I opened it in Photoshop, used the magic wand tool to remove the tan background, zoomed into clean up the edges with the erase tool.  
Import the image into Illustrator
I imported the image into Illustrator.  When you open illustrator you want to make the canvas size the same as the surface area of your glass.  I'll talk about that in the next step.  

Step 2: Sideways in Illustrator

Sideways Orientation
The key thing to understand is this;  the artwork prints sideways.  

Watch this video to see what I mean....


In other words, once you're in illustrator, you want to orient your artwork like my second image.

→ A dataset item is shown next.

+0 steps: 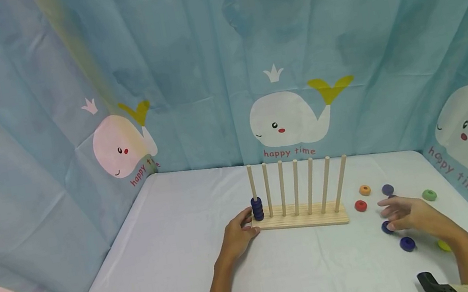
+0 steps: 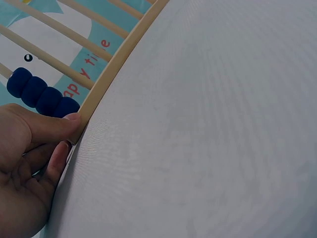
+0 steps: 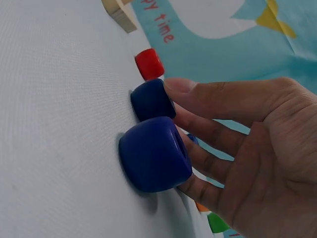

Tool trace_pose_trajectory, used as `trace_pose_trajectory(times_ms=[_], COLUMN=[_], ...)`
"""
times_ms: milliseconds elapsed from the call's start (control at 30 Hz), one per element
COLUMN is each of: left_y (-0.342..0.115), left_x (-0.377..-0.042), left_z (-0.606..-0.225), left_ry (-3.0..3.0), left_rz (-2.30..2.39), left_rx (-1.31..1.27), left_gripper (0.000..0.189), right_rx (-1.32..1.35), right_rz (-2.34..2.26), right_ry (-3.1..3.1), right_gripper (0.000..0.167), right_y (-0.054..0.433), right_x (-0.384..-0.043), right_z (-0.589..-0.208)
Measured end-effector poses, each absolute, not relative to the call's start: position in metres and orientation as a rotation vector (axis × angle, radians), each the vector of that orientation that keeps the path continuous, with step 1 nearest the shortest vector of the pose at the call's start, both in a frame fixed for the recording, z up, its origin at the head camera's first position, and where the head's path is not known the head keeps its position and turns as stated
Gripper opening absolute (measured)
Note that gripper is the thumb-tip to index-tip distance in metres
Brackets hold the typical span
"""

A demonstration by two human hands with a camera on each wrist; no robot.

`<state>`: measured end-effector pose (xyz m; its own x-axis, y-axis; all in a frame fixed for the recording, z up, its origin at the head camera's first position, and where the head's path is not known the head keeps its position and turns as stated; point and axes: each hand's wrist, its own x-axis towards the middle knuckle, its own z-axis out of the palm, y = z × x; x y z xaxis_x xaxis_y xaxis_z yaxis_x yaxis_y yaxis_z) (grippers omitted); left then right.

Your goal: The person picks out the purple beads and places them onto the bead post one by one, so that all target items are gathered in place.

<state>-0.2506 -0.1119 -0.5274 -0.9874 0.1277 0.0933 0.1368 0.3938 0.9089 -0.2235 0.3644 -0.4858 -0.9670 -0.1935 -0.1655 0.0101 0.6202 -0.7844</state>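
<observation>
A wooden peg rack [image 1: 301,215] with several upright pegs stands on the white table. Several dark blue beads [image 1: 257,209] are stacked on its leftmost peg. My left hand [image 1: 235,236] grips the left end of the base, thumb on the near edge beside that stack. Over on the right, my right hand [image 1: 417,216] reaches down with fingers spread loosely around a dark blue bead [image 3: 152,100]. Its thumb tip is right at that bead's edge, and the fingers extend behind. A closer blue bead [image 3: 156,154] lies on the cloth, overlapping the fingers in the right wrist view.
Around the right hand lie a red bead [image 1: 361,206], an orange bead [image 1: 365,190], a purple-blue bead [image 1: 387,190], a green bead [image 1: 429,195] and a yellow bead [image 1: 444,245] partly behind the forearm. A blue whale-print curtain [image 1: 193,122] hangs along the table's back and sides.
</observation>
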Motion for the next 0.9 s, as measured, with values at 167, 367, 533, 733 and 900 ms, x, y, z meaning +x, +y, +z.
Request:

Normally when I lasercut on plywood I leave my "canvas size" set at 24" x 18" (the maximum size of the lasercutting bed. But I was told that for the rotary tool you definitely want to make the canvas size match the approximate size of your material.

Distortion
Note:  There is some distortion that happens as the tumbler slopes in and therefore a rectangle for artwork isn't totally accurate.

I found that by using thinner fonts (as opposed to chunky ones) that the distortion was less noticable and I didn't have to distort my text to make it legible.  I ruined a few glasses trying to use a chunky vintage font.

Step 3: The Rotary Attachment

Remove all the bottom trays, lower tray to bottom.

Turn the Laser Machine power OFF.

Load in the rotary attachment.  

Plug the rotary attachment into the wall of the laser machine.

Place your glass on the wheels.  Use the leveler to make it flat.  

Turn the laser machine back on!  You're ready!

Step 4: Printing Menu

This is the menu for printing.

Remember that printing at too high of a speed or power can damage the machine so always follow the instructions so you stay below dangerous settings.